ASSIGNED TASK: Find every line in the records below that contains the word "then", and copy each such line.

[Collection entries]
Segment Open

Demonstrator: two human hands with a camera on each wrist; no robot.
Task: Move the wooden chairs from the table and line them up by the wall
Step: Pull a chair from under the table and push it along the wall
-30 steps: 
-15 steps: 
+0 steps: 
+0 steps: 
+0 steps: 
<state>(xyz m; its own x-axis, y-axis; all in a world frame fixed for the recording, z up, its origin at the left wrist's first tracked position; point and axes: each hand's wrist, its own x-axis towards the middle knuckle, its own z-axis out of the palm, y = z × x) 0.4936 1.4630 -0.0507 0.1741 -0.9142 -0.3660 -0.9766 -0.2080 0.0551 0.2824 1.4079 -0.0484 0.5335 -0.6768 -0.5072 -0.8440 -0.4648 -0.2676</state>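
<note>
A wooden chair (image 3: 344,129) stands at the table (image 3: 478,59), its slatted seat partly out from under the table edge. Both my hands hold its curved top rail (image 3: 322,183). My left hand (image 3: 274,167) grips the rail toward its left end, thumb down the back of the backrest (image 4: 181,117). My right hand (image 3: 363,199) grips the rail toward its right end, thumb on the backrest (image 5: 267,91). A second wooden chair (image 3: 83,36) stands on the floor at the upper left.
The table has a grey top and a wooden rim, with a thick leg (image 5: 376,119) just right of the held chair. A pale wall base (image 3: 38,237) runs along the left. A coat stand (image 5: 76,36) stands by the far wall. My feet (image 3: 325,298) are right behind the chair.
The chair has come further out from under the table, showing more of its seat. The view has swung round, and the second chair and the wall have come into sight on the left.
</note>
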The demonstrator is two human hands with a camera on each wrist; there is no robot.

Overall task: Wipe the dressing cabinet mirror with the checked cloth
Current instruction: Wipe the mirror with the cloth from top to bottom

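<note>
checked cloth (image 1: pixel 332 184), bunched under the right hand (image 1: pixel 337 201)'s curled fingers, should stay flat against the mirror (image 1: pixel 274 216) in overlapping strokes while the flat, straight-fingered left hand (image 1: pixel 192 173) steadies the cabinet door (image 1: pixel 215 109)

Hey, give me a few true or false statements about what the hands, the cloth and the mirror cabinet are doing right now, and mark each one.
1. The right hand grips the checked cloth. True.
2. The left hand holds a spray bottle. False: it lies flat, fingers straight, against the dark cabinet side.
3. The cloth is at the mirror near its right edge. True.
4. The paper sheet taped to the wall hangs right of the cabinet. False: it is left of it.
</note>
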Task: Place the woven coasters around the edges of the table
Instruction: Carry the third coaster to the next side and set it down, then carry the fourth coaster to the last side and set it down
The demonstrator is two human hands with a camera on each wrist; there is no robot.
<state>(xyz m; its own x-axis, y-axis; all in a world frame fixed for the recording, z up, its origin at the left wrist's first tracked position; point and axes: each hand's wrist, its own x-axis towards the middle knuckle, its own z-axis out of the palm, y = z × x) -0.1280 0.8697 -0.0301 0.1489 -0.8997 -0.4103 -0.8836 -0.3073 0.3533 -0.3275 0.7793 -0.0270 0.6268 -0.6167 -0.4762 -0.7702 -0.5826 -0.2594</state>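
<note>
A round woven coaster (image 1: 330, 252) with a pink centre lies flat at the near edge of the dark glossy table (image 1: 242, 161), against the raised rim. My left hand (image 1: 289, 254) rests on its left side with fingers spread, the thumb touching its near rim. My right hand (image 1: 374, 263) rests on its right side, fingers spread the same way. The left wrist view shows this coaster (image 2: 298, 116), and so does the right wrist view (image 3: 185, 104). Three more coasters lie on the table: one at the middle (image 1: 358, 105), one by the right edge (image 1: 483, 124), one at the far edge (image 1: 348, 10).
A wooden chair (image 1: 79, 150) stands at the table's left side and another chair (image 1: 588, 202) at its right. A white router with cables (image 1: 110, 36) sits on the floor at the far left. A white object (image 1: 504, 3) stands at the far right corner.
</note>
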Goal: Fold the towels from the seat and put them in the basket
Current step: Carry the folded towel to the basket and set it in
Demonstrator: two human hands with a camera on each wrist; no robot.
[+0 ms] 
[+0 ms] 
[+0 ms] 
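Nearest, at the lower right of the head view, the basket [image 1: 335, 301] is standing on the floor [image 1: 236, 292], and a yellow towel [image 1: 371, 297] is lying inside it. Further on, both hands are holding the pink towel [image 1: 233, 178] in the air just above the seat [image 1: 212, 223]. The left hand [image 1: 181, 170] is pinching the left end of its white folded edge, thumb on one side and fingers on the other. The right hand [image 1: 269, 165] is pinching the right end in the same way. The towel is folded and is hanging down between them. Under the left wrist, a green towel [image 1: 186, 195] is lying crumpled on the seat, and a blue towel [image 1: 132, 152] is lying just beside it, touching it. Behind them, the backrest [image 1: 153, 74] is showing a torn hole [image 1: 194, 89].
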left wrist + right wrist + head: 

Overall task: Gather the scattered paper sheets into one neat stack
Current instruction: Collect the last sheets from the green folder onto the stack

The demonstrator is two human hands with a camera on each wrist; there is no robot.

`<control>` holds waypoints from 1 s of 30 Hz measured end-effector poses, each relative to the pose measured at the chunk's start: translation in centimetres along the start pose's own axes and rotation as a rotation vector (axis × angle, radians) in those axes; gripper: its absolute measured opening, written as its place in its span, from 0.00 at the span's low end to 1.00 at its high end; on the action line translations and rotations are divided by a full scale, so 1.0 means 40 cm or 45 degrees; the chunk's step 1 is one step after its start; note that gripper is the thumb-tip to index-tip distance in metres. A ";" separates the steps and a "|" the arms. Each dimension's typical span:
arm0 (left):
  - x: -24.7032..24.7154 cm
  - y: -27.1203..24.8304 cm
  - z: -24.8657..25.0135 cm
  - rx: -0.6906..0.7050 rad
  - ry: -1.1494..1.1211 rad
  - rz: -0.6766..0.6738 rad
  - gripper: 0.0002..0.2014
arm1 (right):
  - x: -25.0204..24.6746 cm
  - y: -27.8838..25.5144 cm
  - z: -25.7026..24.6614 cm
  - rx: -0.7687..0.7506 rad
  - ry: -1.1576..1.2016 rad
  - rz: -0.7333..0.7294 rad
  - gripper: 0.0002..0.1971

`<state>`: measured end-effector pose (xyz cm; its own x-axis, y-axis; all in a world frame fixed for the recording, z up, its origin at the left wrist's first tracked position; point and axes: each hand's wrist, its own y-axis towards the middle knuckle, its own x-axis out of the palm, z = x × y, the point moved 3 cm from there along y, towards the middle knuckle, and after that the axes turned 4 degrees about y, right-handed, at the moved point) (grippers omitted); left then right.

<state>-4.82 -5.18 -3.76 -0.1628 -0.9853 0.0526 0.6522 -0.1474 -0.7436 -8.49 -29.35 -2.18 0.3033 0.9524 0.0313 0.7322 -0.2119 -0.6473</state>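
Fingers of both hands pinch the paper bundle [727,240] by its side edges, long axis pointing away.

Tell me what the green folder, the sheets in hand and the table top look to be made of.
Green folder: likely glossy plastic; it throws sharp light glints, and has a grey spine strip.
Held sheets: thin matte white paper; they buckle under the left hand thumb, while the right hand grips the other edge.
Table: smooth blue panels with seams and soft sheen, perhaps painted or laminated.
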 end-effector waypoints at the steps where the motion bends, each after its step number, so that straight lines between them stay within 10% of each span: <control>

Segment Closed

TASK SOLUTION:
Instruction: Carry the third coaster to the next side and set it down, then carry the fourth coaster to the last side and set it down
`<state>`: measured end-effector pose (xyz cm; its own x-axis, y-axis; all in a world frame fixed for the recording, z up, its origin at the left wrist's first tracked position; point and axes: each hand's wrist, its own y-axis towards the middle knuckle, its own x-axis out of the palm, z = x × y, the point moved 3 cm from there along y, towards the middle knuckle, and after that the axes turned 4 degrees about y, right-handed, at the moved point) (grippers omitted); left then right.

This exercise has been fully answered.